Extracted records
───

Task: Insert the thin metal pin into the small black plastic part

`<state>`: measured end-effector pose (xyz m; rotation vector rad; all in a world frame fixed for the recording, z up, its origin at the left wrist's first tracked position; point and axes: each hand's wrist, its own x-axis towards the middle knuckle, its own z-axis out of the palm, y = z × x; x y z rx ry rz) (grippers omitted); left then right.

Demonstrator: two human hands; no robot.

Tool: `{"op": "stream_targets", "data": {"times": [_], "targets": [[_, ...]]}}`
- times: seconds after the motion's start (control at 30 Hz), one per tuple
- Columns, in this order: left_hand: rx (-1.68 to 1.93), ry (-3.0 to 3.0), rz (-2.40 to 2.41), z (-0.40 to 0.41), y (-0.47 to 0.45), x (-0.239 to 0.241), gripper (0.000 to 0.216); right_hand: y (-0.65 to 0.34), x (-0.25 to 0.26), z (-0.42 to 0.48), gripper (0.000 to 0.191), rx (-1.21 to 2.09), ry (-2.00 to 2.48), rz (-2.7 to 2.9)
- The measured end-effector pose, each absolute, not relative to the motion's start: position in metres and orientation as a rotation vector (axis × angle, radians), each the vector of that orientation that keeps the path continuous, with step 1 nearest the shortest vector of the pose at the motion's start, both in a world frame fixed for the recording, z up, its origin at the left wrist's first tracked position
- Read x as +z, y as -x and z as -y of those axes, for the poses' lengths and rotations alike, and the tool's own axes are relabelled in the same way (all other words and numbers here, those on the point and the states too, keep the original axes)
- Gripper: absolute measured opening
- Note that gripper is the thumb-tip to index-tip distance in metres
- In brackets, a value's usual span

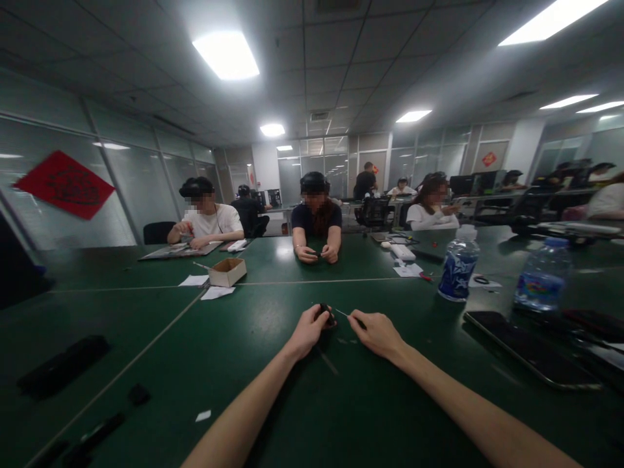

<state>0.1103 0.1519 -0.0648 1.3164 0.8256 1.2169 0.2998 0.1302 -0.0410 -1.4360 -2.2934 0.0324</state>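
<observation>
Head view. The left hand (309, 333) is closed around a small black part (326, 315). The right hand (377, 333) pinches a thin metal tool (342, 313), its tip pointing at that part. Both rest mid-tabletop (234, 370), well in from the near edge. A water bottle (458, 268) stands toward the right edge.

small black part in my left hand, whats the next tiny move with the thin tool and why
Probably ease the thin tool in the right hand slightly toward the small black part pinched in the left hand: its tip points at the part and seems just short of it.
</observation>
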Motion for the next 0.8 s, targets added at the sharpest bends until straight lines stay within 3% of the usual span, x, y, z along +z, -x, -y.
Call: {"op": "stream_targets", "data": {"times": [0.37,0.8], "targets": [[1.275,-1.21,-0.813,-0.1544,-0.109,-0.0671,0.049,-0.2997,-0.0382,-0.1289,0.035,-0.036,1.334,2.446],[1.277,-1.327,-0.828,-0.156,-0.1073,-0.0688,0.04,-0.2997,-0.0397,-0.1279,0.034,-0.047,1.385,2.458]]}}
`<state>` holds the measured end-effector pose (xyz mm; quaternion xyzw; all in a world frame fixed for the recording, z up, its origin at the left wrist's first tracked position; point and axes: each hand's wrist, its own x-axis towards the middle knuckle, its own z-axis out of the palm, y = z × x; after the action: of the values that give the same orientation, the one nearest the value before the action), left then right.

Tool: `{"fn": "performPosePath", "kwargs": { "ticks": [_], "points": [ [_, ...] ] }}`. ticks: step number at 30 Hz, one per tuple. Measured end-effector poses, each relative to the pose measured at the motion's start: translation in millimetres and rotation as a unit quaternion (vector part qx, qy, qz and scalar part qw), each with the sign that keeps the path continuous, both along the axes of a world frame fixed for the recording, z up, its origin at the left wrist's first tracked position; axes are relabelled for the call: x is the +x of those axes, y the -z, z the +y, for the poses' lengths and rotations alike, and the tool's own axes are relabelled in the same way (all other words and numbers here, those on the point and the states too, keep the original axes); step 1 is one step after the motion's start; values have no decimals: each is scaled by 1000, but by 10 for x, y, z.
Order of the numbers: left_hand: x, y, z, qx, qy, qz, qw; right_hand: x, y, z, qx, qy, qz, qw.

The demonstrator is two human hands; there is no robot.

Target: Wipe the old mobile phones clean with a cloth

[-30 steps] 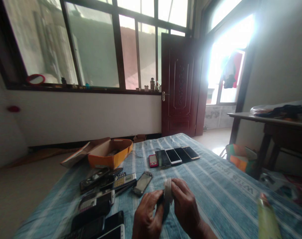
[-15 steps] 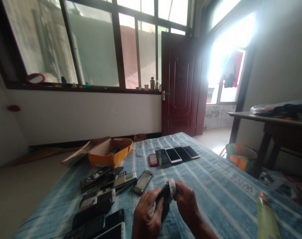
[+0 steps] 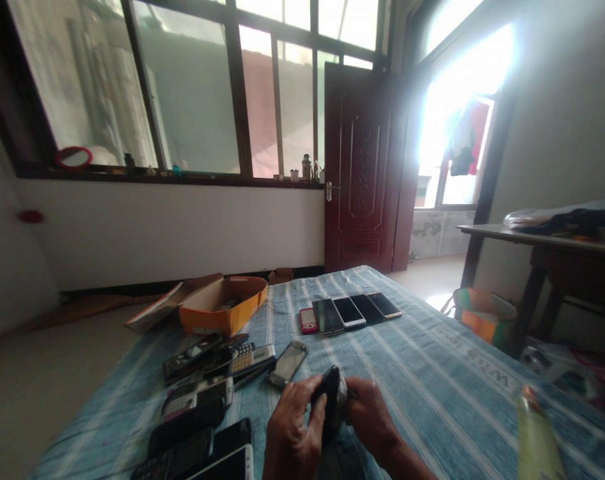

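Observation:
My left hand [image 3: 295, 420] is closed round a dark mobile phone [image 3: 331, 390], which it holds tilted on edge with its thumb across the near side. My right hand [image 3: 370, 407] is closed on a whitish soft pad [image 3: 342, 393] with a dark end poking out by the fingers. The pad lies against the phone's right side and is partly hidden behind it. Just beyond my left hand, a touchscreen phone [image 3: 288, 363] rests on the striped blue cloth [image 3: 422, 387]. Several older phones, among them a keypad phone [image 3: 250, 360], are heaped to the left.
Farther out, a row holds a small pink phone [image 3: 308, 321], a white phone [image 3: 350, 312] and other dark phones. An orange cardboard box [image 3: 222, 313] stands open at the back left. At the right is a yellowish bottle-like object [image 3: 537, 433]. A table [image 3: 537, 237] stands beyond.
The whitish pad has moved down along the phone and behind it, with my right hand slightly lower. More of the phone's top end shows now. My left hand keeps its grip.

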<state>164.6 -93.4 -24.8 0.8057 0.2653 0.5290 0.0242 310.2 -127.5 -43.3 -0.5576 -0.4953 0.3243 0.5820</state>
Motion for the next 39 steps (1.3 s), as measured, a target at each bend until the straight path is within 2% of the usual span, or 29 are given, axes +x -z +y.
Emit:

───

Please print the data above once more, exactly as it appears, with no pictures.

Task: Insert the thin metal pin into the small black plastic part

`<state>`: measured end-effector pose (xyz m; rotation vector rad; all in a world frame fixed for the recording, z up, its origin at the left wrist's first tracked position; point and axes: each hand's wrist, its own x-axis towards the middle knuckle, its own z-axis out of the palm, y = z × x; x y z rx ry rz) (grippers omitted); left then right.

Demonstrator: two human hands; no robot.

Tool: `{"op": "stream_targets", "data": {"times": [_], "targets": [[_, ...]]}}`
- times: seconds after the motion's start (control at 30 Hz), one per tuple
- Columns, in this order: left_hand: rx (-1.68 to 1.93), ry (-3.0 to 3.0), rz (-2.40 to 2.41), z (-0.40 to 0.41), y (-0.47 to 0.45), x (-0.239 to 0.241), gripper (0.000 to 0.216); right_hand: y (-0.65 to 0.34), x (-0.25 to 0.26), z (-0.42 to 0.48), gripper (0.000 to 0.191), rx (-1.21 to 2.09), ry (-2.00 to 2.48), rz (-2.7 to 2.9)
- The measured end-effector pose, each absolute, not relative to the motion's start: position in metres and orientation as a rotation vector (axis × angle, radians), each the vector of that orientation that keeps the path continuous, with step 1 nearest the shortest vector of the pose at the motion's start, both in a world frame fixed for the recording, z up, its origin at the left wrist's first tracked position
- Read x as +z, y as -x and z as -y of those axes, for the poses' lengths and rotations alike, and the tool's own axes are relabelled in the same way (all other words and numbers here, those on the point and the states too, keep the original axes)
- Gripper: absolute measured opening
- Note that gripper is the thumb-tip to index-tip distance in metres
- In brackets, a value's usual span


<state>0.1103 0.1519 -0.0648 1.3164 0.8256 1.2169 0.2998 0.1302 -0.0410 -1.4360 -2.2934 0.0324</state>
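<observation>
Head view. The left hand (309, 333) is closed around a small black part (326, 315). The right hand (377, 333) pinches a thin metal tool (342, 313), its tip pointing at that part. Both rest mid-tabletop (234, 370), well in from the near edge. A water bottle (458, 268) stands toward the right edge.

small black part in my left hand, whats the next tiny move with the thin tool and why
Probably ease the thin tool in the right hand slightly toward the small black part pinched in the left hand: its tip points at the part and seems just short of it.
</observation>
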Motion for the next 0.8 s, targets added at the sharpest bends until straight lines stay within 3% of the usual span, x, y, z along +z, -x, -y.
Call: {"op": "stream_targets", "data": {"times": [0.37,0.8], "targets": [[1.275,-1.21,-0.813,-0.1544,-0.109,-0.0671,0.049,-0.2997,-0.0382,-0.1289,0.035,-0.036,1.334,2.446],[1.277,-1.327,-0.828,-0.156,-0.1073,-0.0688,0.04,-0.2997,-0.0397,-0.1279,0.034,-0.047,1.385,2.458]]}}
`<state>` holds the measured end-effector pose (xyz mm; quaternion xyzw; all in a world frame fixed for the recording, z up, its origin at the left wrist's first tracked position; point and axes: each hand's wrist, its own x-axis towards the middle knuckle, its own z-axis out of the palm, y = z × x; after the action: of the values that give the same orientation, the one nearest the value before the action), left then right.

Tool: `{"fn": "performPosePath", "kwargs": { "ticks": [_], "points": [ [_, ...] ] }}`. ticks: step number at 30 Hz, one per tuple. Measured end-effector poses, each relative to the pose measured at the motion's start: translation in millimetres and rotation as a unit quaternion (vector part qx, qy, qz and scalar part qw), each with the sign that keeps the path continuous, both along the axes of a world frame fixed for the recording, z up, its origin at the left wrist's first tracked position; axes are relabelled for the call: x is the +x of those axes, y the -z, z the +y, for the poses' lengths and rotations alike, and the tool's own axes are relabelled in the same way (all other words and numbers here, those on the point and the states too, keep the original axes); step 1 is one step after the motion's start; values have no decimals: each is scaled by 1000, but by 10 for x, y, z.
Order of the numbers: left_hand: x, y, z, qx, qy, qz, qw; right_hand: x, y, z, qx, qy, qz, qw.

The demonstrator is two human hands; there is no robot.

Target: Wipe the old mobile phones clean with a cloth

[-30 steps] 
[-15 steps] 
[+0 steps] 

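Observation:
My left hand [image 3: 295, 420] is closed round a dark mobile phone [image 3: 331, 390], which it holds tilted on edge with its thumb across the near side. My right hand [image 3: 370, 407] is closed on a whitish soft pad [image 3: 342, 393] with a dark end poking out by the fingers. The pad lies against the phone's right side and is partly hidden behind it. Just beyond my left hand, a touchscreen phone [image 3: 288, 363] rests on the striped blue cloth [image 3: 422, 387]. Several older phones, among them a keypad phone [image 3: 250, 360], are heaped to the left.
Farther out, a row holds a small pink phone [image 3: 308, 321], a white phone [image 3: 350, 312] and other dark phones. An orange cardboard box [image 3: 222, 313] stands open at the back left. At the right is a yellowish bottle-like object [image 3: 537, 433]. A table [image 3: 537, 237] stands beyond.
The whitish pad has moved down along the phone and behind it, with my right hand slightly lower. More of the phone's top end shows now. My left hand keeps its grip.
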
<state>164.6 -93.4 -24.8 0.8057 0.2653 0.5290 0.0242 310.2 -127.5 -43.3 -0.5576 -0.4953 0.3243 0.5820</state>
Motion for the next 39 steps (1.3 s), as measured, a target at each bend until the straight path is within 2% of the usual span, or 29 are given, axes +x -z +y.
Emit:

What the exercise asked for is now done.